600 euro inps: la rinuncia

600 covid rinuncia

Rinunciare ai 600 euro di bonus: ecco in quali casi

In queste ultime settimane si è creata un po’ di confusione sulla piattaforma online dell’INPS che si è trovata intasata dalle numerose domande di accesso al bonus di 600€.

Se lì per lì non è stato magari possibile effettuare dei controlli per stabilire a chi spettasse o meno, adesso chi non gode dei requisiti per beneficarne sarà costretto alla rinuncia della somma dovuta.

Chi dovrebbe rinunciare ?

Il bonus di 600€ dovrà dunque essere oggetto di rinuncia da tutti coloro che non hanno diritto a riceverlo.

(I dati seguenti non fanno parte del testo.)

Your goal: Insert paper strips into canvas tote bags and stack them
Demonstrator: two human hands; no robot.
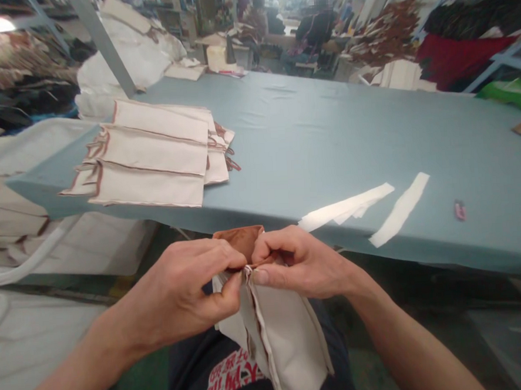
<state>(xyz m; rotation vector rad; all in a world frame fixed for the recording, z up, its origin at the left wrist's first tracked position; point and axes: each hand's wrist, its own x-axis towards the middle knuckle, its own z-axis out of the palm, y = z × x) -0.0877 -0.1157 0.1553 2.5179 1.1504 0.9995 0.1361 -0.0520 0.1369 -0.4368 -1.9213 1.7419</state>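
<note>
Both hands pinch the top of a cream canvas bag (pixel 284 335) with brown trim, held over my lap in front of the table edge. My left hand (pixel 189 290) is closed on the bag's upper left edge, thumb and fingers pressed together. My right hand (pixel 297 263) is closed on the upper right edge, beside a brown fabric flap (pixel 241 240) that sticks up between the hands. The bag hangs down between my forearms.
A blue-grey cloth-covered table (pixel 327 132) stretches ahead. A stack of finished cream bags (pixel 152 154) lies at its left. White fabric strips (pixel 353 204) and a small red object (pixel 460 210) lie near the front edge. More bags are piled at left; a person sits far behind.
</note>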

Per tutti gli altri, si possono dormire sonni tranquilli anzi ricordiamo addirittura che trattasi di una domanda forfettaria esentasse da non indicare dunque nella propria dichiarazione dei redditi.

Coloro dunque che non avevano diritto a percepirlo, sicuramente nei prossimi mesi saranno pizzicati dall’ente di previdenza sociale che effettuerà i dovuti controlli al fine di beccare i furbetti.

Dinanzi alla mancanza di requisiti l’INPS imporrà l’istanza per la restituzione dei 600,00€.

È tutta questione di coscienza insomma. Chi sa di aver avanzato pretesa nel pieno dei propri diritti può stare tranquillo. Viceversa chi ha goduto dell’indennità indebitamente potrebbe doverla restituire di qui a poco.

Perché sono stati elargiti bonus anche a chi non spettava?

Sorge dunque spontaneo chiedersi il motivo per il quale l’INPS ha erogato il bonus anche a chi non fosse in regola con i requisiti. Ebbene, le domande sono state davvero tantissime e l’ente ha riscontrato non poche difficoltà nel vagliare le singole richieste.

Per cui ha stabilito che i controlli verranno intensificati solo in un secondo momento, privando dell’indennità chi non ne aveva realmente diritto.

Si pensi che attualmente ce ne sono ancora in lavorazione 1 milione ma, come spiegato dal Presidente dell’INPS, Pasquale Tridico, circa la metà di queste verrà respinta.

La seconda fase

Si pensi inoltre che con il nuovo Decreto Cura Italia, i liberi professionisti avranno modo di presentare una domanda che permetta loro di fruire di ben 800,00.

Per sveltire dunque la cosa, e dare modo di accedere al secondo step delle domande con una maggiore efficienza, l’INPS ha effettuato un check veloce sulle varie domande. Il che ha permesso di rientrare nel novero anche chi non avesse diritto.

Ma l’INPS rassicura che dopo l’emergenza verranno vagliate molte domande, così come verranno vagliate quelle del bonus di 600 o 800,00 al fine di obbligare la restituzione ai furbetti.

Esempi di chi dovrebbe rinunciare

Sebbene si tratterà di controlli a campione in quanto impossibile verificare una per una le domande, potrebbero dover restituire il bonus:

• i professionisti iscritti anche ad altre forme previdenziali obbligatorie;

• chi percepisce una pensione diretta (compresa quella previdenziale di invalidità);

• i detentori del reddito di cittadinanza.

Circa poi i lavoratori autonomi, dello spettacolo e per gli operai agricoli andavano rispettati dei requisiti:

• lavoratori stagionali il cui rapporto di lavoro si è interrotto (non per loro volere) nel periodo compreso tra il 1° gennaio 2019 e la data di entrata in vigore del Decreto Cura Italia;

• operai agricoli: nel 2019 devono aver effettuato almeno 50 giornate effettive di attività di lavoro agricolo;

• lavoratori dello spettacolo: 30 contributi giornalieri versati nell’anno 2019, con un reddito massimo da 50.000 euro.

Detto quanto ricordiamo a chi ha usufruito del bonus senza meritarlo che oltre a dover restituire la somma dovuta, rischia di essere perseguito per falso.